Half Cut is an exhibition of linocut and woodcut prints curated by Nick Morley running from March 7th-31st 2014 (Private View March 6th) Stour Space Gallery, London. Bringing together artists from the UK, USA and Italy, Half Cut is a showcase of contemporary woodcut and linocut prints. The apparently simple technique of carving and printing a block of wood or linoleum gives rise to a multitude of possibilities.
The artists in the exhibition have been selected for their innovative and diverse approaches to the medium. Each artists hand is apparent in the printed images they produce; concept and method are intertwined.
Featuring: Victoria Browne, Umberto Giovannini, Nick Morley, Heidi Plant, Peter Rapp, Sean Starwars, Euan G. Stewart, Mark Andrew Webber.
Victoria Browne and Mark Andrew Webber apply strict rules to the way they carve lino. Victoria Browne uses just one Japanese carving tool and one block to make the prints in her Training Nature series. She uses the reduction technique, invented by Picasso, to building up layers of repetitive marks in different colours to give the illusion of 3D topiary forms. Mark Andrew Webbers work Form I is the first in a series of boxed sets. Com- prising 6 prints and an accompanying essay it explores ideas of simplicity/complexity. Starting with a single line or simple geometric shape, lines are added one at a time, following a rule which dictates their direction and length. The resulting patterns bend the mind and trick the eye, often appearing to move in space.
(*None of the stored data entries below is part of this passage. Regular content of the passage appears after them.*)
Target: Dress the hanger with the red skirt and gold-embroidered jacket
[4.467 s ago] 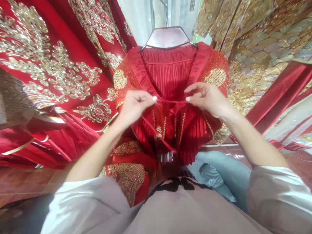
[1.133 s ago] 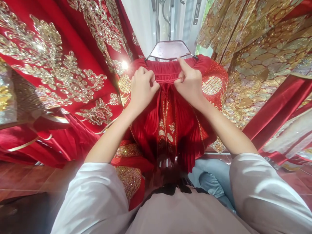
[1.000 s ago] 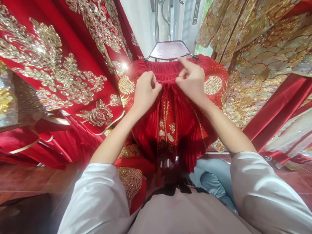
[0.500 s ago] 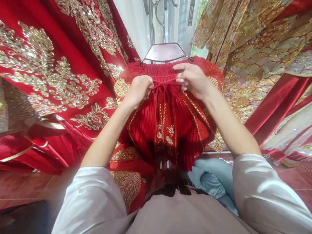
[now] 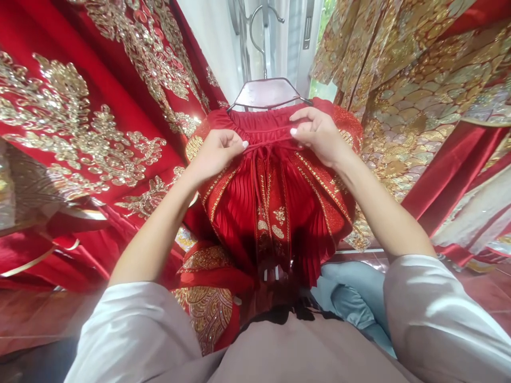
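Note:
A red pleated skirt with gold-trimmed panels hangs from a hanger in front of me. Its gathered waistband has a thin red drawstring, tied in the middle with ends hanging down the front. My left hand is closed at the left of the knot, thumb and forefinger pinching the drawstring by the waistband. On the other side, my right hand pinches the drawstring between thumb and forefinger, its other fingers bent against the waistband. Part of the cord inside each pinch is hidden.
At the left hangs a red garment with gold beadwork. A gold scale-patterned garment hangs at the right. Red and gold cloth lies low in front of my body, and pale blue trouser legs show beside it.
My left hand has shifted left and slightly down, its thumb now stretched along the waistband. The right hand keeps its pinch. The skirt and hanger sit slightly lower in view.

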Tool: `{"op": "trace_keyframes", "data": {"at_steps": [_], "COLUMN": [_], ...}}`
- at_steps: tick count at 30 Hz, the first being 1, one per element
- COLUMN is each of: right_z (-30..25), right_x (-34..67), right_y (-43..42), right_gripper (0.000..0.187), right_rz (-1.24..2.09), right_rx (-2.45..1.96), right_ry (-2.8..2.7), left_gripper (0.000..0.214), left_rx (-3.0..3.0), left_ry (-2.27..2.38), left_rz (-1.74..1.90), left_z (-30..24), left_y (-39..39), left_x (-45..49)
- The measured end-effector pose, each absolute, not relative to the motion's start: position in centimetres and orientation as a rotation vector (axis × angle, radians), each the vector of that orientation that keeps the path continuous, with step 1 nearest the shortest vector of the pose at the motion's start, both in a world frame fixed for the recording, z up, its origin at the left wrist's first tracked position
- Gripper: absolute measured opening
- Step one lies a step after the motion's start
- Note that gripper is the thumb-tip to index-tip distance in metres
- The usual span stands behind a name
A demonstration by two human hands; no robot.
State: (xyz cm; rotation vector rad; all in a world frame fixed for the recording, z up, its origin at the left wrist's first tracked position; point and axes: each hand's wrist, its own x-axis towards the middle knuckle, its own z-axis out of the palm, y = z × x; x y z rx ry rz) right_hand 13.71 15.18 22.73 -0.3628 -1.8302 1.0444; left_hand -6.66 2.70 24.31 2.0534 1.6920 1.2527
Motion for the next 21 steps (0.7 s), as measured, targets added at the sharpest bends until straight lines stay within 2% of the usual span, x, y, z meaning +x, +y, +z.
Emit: {"op": "trace_keyframes", "data": {"at_steps": [4,7,9,11,14,16,19,21], "right_z": [22.9,23.0,22.7,22.5,23.2,24.8,27.3,28.0], "right_x": [16.0,18.7,20.0,20.8,21.5,22.1,23.0,23.1], "right_y": [14.7,14.6,15.3,16.5,18.2,19.1,20.5,22.0], "right_gripper": [0.023,0.035,0.046,0.049,0.041,0.039,0.049,0.051], "right_rz": [0.547,0.032,-0.205,-0.291,-0.238,-0.113,0.34,0.66], "right_rx": [-0.422,-0.605,-0.723,-0.775,-0.792,-0.766,-0.698,-0.72], "right_ry": [-1.912,-1.923,-1.964,-2.033,-2.099,-2.127,-2.141,-2.059], "left_gripper": [0.02,0.048,0.063,0.057,0.047,0.05,0.048,0.045], "left_rx": [2.439,2.72,2.684,2.507,2.379,2.35,2.195,2.151], "left_ry": [1.785,1.777,1.72,1.697,1.821,1.957,1.986,1.918], "left_rz": [1.421,1.576,1.411,1.184,1.098,1.352,1.91,1.995], "left_z": [25.7,27.5,28.2,28.4,27.8,27.0,25.5,24.9], "left_y": [2.9,4.3,5.6,6.7,7.3,7.2,6.9,6.7], "left_x": [-8.1,-10.9,-12.9,-14.1,-14.2,-13.2,-11.5,-10.8]}}
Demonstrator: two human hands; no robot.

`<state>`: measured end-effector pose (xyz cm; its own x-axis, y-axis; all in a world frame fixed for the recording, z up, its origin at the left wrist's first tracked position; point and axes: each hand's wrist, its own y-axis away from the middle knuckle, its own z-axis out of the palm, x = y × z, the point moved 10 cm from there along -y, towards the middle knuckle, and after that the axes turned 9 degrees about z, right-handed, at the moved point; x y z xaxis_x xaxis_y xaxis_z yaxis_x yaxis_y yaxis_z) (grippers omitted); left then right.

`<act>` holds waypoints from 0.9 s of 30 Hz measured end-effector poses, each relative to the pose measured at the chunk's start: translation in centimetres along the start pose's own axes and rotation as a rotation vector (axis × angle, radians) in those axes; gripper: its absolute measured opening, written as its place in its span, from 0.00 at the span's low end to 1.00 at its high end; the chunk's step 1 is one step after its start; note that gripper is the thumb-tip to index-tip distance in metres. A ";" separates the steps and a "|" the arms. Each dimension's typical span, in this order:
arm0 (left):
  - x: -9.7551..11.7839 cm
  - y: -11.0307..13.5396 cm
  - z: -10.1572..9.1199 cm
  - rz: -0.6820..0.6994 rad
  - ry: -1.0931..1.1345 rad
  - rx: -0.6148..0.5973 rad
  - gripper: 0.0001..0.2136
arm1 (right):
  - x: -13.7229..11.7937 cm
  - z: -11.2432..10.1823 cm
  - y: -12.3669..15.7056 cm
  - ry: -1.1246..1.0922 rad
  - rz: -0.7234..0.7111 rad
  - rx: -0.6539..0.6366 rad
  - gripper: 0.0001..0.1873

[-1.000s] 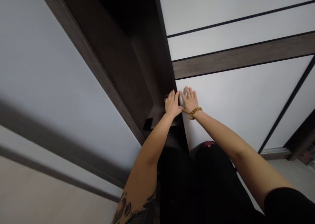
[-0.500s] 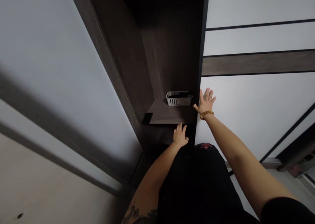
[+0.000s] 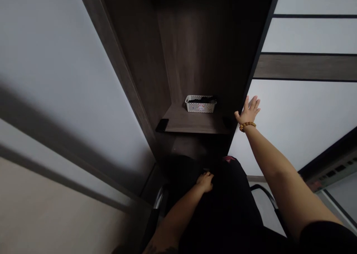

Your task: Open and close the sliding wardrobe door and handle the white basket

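My right hand (image 3: 249, 111), with a bead bracelet on the wrist, lies flat with fingers spread against the white sliding wardrobe door (image 3: 301, 116), near its dark left edge. My left hand (image 3: 205, 181) hangs low beside my dark clothing, fingers loosely curled, holding nothing I can see. The wardrobe stands open between the doors. On its dark wooden shelf (image 3: 192, 123) sits a white perforated basket (image 3: 200, 103) with dark items in it. A black phone (image 3: 162, 125) lies at the shelf's front left corner.
A second white door panel (image 3: 55, 79) with a dark frame fills the left. A dark metal chair frame (image 3: 264, 194) shows low beside my legs. Floor and door tracks appear at lower right.
The sliding door has moved right under my right hand, widening the opening and showing the basket and shelf. My left hand left the door and dropped to my side.
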<state>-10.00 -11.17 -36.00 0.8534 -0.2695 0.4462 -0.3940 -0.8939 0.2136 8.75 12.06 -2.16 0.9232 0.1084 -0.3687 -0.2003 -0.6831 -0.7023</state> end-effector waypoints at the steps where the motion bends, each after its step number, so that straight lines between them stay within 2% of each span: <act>1: 0.0 0.0 0.0 0.005 0.002 -0.006 0.28 | 0.7 -0.1 -0.2 -0.008 0.014 0.002 0.58; 10: -0.1 0.0 -0.4 0.022 0.005 0.014 0.22 | 5.2 -1.6 -0.6 -0.098 0.074 -0.006 0.52; 15: -0.1 -0.3 -0.2 0.027 0.008 0.012 0.22 | 7.6 -2.2 -1.4 -0.114 0.106 -0.005 0.54; 23: -0.6 -0.4 -0.1 0.019 0.045 0.033 0.21 | 11.4 -1.1 -1.6 -0.146 0.048 0.071 0.52; 27: -1.1 -0.8 0.2 0.025 0.102 0.046 0.21 | 13.0 0.3 0.2 -0.147 0.015 0.073 0.56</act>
<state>-10.57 -10.19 -36.86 0.8036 -0.2560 0.5372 -0.3963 -0.9036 0.1623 20.66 13.59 -7.26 0.8631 0.2065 -0.4608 -0.2422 -0.6314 -0.7367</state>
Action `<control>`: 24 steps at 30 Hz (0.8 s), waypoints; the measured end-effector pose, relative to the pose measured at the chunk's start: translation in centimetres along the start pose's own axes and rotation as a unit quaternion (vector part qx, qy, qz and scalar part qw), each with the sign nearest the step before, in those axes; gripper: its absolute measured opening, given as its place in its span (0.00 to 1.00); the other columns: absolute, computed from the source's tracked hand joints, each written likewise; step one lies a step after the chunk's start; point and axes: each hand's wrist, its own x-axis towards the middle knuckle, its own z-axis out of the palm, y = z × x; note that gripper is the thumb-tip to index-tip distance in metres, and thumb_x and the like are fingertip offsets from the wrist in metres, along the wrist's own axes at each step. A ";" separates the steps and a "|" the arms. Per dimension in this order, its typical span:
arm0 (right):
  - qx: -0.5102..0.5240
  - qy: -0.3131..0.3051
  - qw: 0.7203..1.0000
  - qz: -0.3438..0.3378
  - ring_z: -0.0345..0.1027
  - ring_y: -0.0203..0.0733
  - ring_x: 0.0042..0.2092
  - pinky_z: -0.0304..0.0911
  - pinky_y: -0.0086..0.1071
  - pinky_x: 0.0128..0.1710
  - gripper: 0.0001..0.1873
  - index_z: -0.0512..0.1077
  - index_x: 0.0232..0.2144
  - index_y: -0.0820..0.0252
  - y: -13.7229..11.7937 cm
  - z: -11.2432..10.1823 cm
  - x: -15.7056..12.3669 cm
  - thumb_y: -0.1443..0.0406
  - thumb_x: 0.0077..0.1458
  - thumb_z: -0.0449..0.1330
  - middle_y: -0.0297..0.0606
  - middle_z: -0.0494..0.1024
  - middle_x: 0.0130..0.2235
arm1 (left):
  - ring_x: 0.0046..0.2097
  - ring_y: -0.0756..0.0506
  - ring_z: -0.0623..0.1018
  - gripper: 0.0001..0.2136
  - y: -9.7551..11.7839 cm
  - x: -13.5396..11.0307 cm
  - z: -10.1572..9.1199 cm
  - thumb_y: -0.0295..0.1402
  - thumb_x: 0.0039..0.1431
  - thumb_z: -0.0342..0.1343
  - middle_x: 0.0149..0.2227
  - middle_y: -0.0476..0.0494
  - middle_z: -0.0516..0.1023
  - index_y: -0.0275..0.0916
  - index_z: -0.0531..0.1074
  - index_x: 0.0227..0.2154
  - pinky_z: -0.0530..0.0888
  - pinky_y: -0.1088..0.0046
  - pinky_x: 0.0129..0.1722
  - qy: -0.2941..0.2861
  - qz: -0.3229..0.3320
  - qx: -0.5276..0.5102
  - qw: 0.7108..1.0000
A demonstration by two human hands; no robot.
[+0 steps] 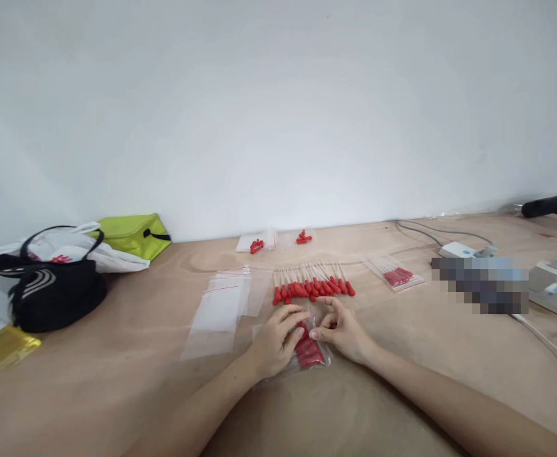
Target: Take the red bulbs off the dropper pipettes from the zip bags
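Observation:
A clear zip bag with red-bulbed droppers in it lies in front of me. My left hand rests over its left side, fingers bent and thumb pressed on the plastic. At the bag's upper right edge is my right hand, its thumb and curled fingers closed on the plastic and its index finger arched away. Just beyond both hands, a row of loose droppers lies with red bulbs towards me and thin pale stems pointing away.
Flat clear bags overlap on the left. Another bag of droppers lies to the right. Near the wall are two bags with small red bulbs. A black pouch and green bag stand left; a power strip with cables lies right.

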 end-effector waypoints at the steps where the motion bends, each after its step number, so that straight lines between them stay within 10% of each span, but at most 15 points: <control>1: 0.027 -0.008 1.000 0.001 0.64 0.33 0.25 0.58 0.30 0.30 0.35 0.56 0.49 0.59 -0.1 0.0 0.0 0.58 0.39 0.64 0.23 0.68 0.19 | 0.48 0.47 0.69 0.13 0.0 0.4 0.1 0.27 0.59 0.42 0.46 0.41 0.68 0.39 0.68 0.44 0.69 0.67 0.47 0.005 0.017 -0.003 1.000; 8: 0.181 -0.075 0.980 -0.020 0.58 0.30 0.23 0.55 0.26 0.25 0.40 0.51 0.50 0.59 -1.3 0.2 -0.3 0.58 0.38 0.65 0.21 0.64 0.19 | 0.43 0.46 0.71 0.12 -0.4 1.0 0.0 0.26 0.58 0.44 0.43 0.41 0.70 0.39 0.70 0.40 0.70 0.69 0.42 -0.014 0.117 0.056 0.991; 24: 0.114 -0.117 0.982 -0.092 0.62 0.31 0.27 0.57 0.28 0.30 0.22 0.51 0.46 0.59 -0.7 0.0 -0.6 0.65 0.49 0.53 0.27 0.68 0.25 | 0.35 0.49 0.71 0.09 -0.5 1.4 0.0 0.25 0.59 0.43 0.35 0.46 0.71 0.37 0.67 0.28 0.68 0.74 0.36 -0.057 0.121 0.114 0.984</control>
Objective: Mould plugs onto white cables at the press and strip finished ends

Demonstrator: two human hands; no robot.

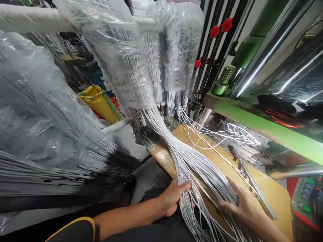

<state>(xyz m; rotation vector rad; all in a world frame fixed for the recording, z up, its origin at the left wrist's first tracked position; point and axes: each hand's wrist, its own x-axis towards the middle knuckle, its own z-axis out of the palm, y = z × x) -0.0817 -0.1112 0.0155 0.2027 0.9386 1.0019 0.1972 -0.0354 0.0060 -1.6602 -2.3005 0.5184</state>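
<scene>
A thick bundle of thin grey cables hangs from a plastic-wrapped sheaf and runs over the table toward me, parting into two strands. My left hand is closed around the left strand, its thumb lying across the front. On the right strand, my right hand curls around the cables with the thumb on the near side; its fingertips are partly hidden behind them. Below my hands the loose cable ends fan out past the bottom of the view.
Plastic-covered cables hang close on the left. The brown tabletop carries a metal bar. To the right stands a green press with white cables laid on its plate. A yellow bag stands behind the hanging cables.
</scene>
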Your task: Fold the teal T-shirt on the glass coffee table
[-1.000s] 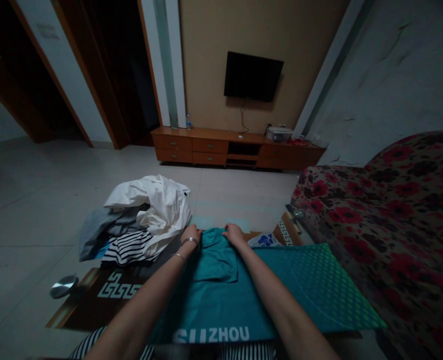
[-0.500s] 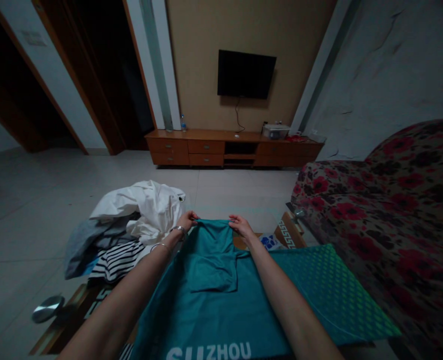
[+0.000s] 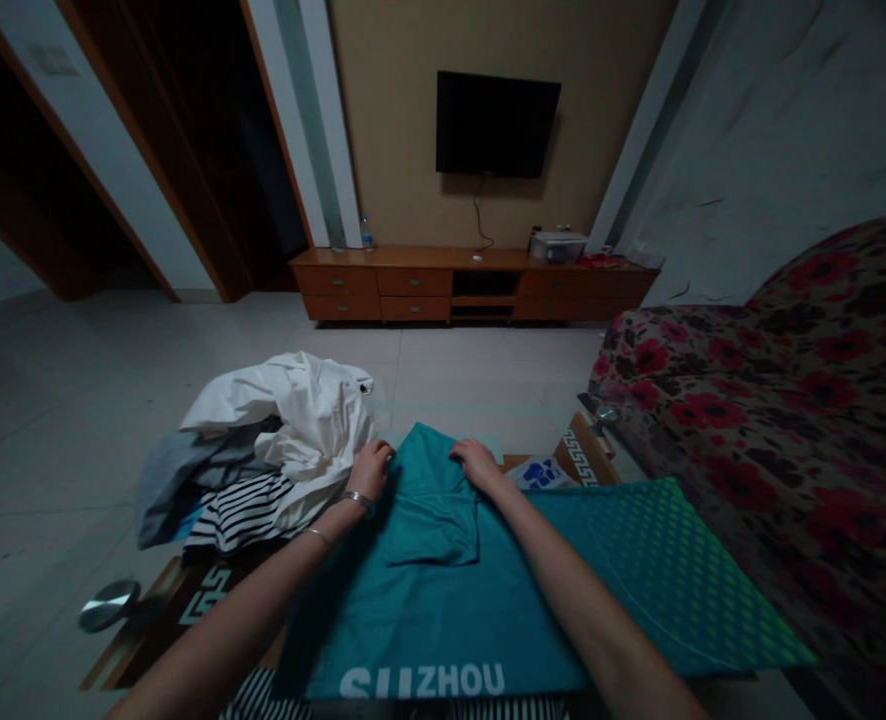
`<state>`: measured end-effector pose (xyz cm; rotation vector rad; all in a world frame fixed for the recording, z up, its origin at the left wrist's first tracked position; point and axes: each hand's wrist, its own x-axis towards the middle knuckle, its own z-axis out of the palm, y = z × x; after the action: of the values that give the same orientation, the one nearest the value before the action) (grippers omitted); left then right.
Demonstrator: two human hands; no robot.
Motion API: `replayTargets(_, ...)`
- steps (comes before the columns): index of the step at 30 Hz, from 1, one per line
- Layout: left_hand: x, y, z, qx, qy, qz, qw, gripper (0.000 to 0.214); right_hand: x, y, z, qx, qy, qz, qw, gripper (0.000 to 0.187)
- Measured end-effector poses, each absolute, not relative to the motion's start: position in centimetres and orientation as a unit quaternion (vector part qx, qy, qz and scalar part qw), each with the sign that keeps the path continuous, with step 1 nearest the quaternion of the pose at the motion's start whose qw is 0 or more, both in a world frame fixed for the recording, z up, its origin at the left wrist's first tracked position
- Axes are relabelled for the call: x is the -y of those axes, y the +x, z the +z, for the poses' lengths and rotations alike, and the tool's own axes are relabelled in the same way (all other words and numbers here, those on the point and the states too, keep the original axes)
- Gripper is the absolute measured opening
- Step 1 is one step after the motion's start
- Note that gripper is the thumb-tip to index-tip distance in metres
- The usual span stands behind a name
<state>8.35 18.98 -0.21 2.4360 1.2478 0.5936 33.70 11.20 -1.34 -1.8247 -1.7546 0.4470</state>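
Observation:
A teal shirt (image 3: 428, 625) with white "SUZHOU" lettering lies spread over the table in front of me, its green-patterned part stretching to the right. One part of it, probably a sleeve (image 3: 432, 515), is folded inward on top and has a pointed far end. My left hand (image 3: 372, 470), with bracelets at the wrist, has its fingers curled at this part's left edge. At its right edge, the curled fingers of my right hand (image 3: 479, 463) touch the cloth. Both hands look closed on the fabric, though the fingertips are partly hidden.
To the left are heaped a white garment (image 3: 300, 415), a grey one (image 3: 188, 475) and a black-and-white striped one (image 3: 244, 515). A flowered sofa (image 3: 773, 400) flanks the right side. Ahead stand a low wooden cabinet (image 3: 413, 285) and a wall-mounted television (image 3: 497, 125).
The folded part's far edge was stretched straight between my two hands; now it lies lower and comes to a point. My hands have come slightly nearer to me along its sides.

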Motion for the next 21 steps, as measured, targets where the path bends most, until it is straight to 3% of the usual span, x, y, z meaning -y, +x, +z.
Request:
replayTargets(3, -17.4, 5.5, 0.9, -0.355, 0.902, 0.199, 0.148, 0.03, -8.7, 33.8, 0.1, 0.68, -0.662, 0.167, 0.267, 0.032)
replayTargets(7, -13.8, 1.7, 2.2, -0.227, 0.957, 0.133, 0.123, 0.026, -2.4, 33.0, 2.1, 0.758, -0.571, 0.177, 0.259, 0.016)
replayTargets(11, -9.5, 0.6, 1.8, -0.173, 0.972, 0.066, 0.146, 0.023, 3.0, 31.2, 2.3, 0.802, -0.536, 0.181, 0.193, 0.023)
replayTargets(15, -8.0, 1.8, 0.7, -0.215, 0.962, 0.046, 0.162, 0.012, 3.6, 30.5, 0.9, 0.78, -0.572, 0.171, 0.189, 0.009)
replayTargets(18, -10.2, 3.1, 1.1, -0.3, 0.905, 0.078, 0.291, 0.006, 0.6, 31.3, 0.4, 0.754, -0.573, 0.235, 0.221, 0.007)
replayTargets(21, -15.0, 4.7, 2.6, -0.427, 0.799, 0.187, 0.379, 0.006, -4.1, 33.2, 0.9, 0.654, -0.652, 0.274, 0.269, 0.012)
Sean Starwars and Umberto Giovannini both make woodcuts but their approaches couldnt be more different. Sean Starwars carves with furious speed, fueled by a constant supply of Mountain Dew. His prints are populated by cartoon characters from popular culture as well as alcoholic clowns and smoking dogs. Their eye-popping colours suggest a world of hedonism and excess. Umberto Giovanninis series explores the landscape of London through the distorting fish-eye lens of his iphone camera. The digital becomes the analogue as the information is transferred to woodcut and the forms and colours become abstracted and simplified. The natural grain of the wood adds further visual noise, degrading the image in the same manner as a vhs recorder.
Peter Rapp and Euan G. Stewart present black and white series. Peter Rapps images of beasts and monsters from mythology are based on Jorge Luis Borges Book of Imaginary Beings. Going far beyond mere illustration, each scenario is richly imagined and rendered in exsquisite detail. Euan G. Stewarts series Identity Crisis superimposes screaming faces with fingerprint patterns, creating a disturbing and arresting double portrait. These composite blocks of black and white seem to imprint themselves directly onto the retina.
Heidi Plant and Nick Morley both work at Resort Studios in Margate. Heidi Plant only started making linocuts last year. Her skillful yet uninhibited, almost childlike, approach to carving lino results in images of great lightness and freedom. Her compositions suggest a narrative beyond what you see, as if part of some other, fantasy world, where play and adventure replace real life. Nick Morleys linocuts borrow from the illustration traditions of the past, from Thomas Bewick to The Beano. His subject matter explores Mans relationship with Nature, as well as what makes us uniquely human. Often he imposes human attributes onto animals in a seemingly humorous way. At the same time he hints at the futility of our existence.